Two types of CAS9 proteins and their corresponding sgRNA sequences are utilized in this part of design. The CAS9 and sgRNA-A1 together collaborate to cut the ATP synthase within E. coli, rendering it nonfunctional. To pinpoint this particular sgRNA, we first identified the specific ATP synthase subunit that is crucial for the function of ATP synthase to produce ATP from ADP, labelled as P68699 on UniProt and named ATP synthase subunit C. Upon obtaining its full sequence, we utilized the sgRNA design tool at the website CRISPR direct to create the precise sgRNA sequence, GAATATGGATCTGCTGTACATTGG. Another sgRNA-A2 (sequence AAAGTCGCAATTGTATGCAC) designed by our team BS_United_China in 2022 to target the ATP synthase subunit C is also used, so that when it is combined with CAS9, two parts of the ATP synthase is destroyed, guaranteeing the death of the power house of the bacteria. The other sgRNA-R in CAS9 is designed by similar methods, except from the fact that it is used to target DNA-directed RNA polymerase subunit beta which serves as the building block of RNA polymerase in E. coli. Without the enzyme catalysing the transcription of DNA into RNA, E. coli would not be able to produce the proteins needed for its survival and would thus die. The specific sgRNA-R sequence is CGAGAAAAAACGTATTCGTAAGG. The two types of CAS9 protein targeting the parts involved in essential bacterial metabolism serve as a strong double-layered protection to the environment, as the engineering E. coli will be deactivated as soon as CAS9 is activated.

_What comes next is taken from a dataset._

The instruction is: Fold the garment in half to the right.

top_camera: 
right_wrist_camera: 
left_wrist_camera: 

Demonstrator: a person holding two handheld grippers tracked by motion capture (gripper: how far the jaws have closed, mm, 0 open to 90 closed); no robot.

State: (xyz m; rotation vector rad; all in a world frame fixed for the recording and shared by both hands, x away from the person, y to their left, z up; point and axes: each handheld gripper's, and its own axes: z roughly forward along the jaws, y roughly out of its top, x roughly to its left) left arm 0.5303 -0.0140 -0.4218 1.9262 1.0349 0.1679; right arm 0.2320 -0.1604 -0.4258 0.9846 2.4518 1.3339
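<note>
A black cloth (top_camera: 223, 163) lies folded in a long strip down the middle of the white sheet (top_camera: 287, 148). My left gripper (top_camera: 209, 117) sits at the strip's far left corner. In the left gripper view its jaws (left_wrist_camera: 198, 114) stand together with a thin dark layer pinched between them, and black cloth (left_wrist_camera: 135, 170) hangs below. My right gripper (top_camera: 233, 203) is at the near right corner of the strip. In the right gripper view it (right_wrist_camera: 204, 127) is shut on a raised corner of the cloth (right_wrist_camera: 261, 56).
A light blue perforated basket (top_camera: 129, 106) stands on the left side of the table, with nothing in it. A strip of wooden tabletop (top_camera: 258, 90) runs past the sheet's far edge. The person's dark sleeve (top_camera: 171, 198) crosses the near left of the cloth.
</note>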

In this way, once blue light is undetectable by EL222, the formation of EL222 dimers is terminated and the RNAP is allowed to bind back to the -35 to -10 region of the luxI promoter. This thereby activates the expression of CAS9 and its sgRNA sequence (sgRNA-A1, sgRNA-A2, and sgRNA-R). The gene editing processes takes place after that, disrupting two of the most crucial parts of the bacterial cell’s metabolic pathways, energy and protein production, which eventually cause the death of bacteria.

By integrating this blue light suicide system into our engineering bacteria, precautions against potential leakage risks are established. Our engineering E. coli will not be able to survive in the external environment for more than a day, as when the night falls, it is forced to “commit suicide”. The detailed designs and procedures are illustrated in the figure below.

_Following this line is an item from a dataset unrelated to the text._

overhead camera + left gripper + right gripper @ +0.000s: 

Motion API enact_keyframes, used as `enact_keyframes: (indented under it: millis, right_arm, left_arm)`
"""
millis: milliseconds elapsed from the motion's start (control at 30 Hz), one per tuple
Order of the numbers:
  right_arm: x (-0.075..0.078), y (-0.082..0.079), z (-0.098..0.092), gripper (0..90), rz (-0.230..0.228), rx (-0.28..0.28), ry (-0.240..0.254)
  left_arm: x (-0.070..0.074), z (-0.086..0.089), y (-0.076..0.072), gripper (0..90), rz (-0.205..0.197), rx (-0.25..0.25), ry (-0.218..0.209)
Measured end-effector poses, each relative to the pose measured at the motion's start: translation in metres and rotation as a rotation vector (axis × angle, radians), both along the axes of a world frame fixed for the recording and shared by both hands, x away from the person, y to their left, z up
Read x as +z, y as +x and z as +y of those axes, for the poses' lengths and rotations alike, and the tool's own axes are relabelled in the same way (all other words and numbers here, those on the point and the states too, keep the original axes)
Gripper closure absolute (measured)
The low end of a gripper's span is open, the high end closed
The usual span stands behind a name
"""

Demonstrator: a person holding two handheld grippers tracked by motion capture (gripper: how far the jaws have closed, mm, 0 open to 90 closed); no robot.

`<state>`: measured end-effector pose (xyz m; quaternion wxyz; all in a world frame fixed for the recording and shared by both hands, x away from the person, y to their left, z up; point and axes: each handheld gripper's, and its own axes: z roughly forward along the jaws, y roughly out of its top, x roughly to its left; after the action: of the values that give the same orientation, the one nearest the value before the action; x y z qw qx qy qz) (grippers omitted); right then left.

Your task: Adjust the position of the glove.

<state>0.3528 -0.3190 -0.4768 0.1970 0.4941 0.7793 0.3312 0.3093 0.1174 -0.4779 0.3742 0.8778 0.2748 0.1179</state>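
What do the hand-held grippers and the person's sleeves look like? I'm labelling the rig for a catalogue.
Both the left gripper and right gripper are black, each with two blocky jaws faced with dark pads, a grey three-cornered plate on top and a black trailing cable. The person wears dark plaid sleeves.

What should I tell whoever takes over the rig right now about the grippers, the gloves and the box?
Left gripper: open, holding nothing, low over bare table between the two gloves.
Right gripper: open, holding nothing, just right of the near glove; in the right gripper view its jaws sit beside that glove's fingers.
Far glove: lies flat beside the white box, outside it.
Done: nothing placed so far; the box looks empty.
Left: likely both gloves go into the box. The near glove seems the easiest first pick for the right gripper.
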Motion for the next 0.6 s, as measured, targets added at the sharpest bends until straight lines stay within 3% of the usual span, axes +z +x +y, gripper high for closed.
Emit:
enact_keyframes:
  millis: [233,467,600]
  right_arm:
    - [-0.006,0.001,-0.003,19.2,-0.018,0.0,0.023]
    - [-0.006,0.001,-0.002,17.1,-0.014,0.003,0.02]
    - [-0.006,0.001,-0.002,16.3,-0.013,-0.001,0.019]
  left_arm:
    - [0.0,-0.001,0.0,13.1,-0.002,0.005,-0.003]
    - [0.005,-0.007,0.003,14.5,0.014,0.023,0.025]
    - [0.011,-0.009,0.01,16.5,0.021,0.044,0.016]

Fig.10 Off State occurred when blue light is absorbed by EL222. CAS9 is deactivated.
The blue light suicide system is not complete and thus the engineering E. coli lives.

Fig.11 On State occurred when it is dark and no blue light is detected by EL222. RNAP is able to bind and express CAS9 so to activate their gene editing function.
The blue light suicide system is completed and thus the engineering E. coli dies.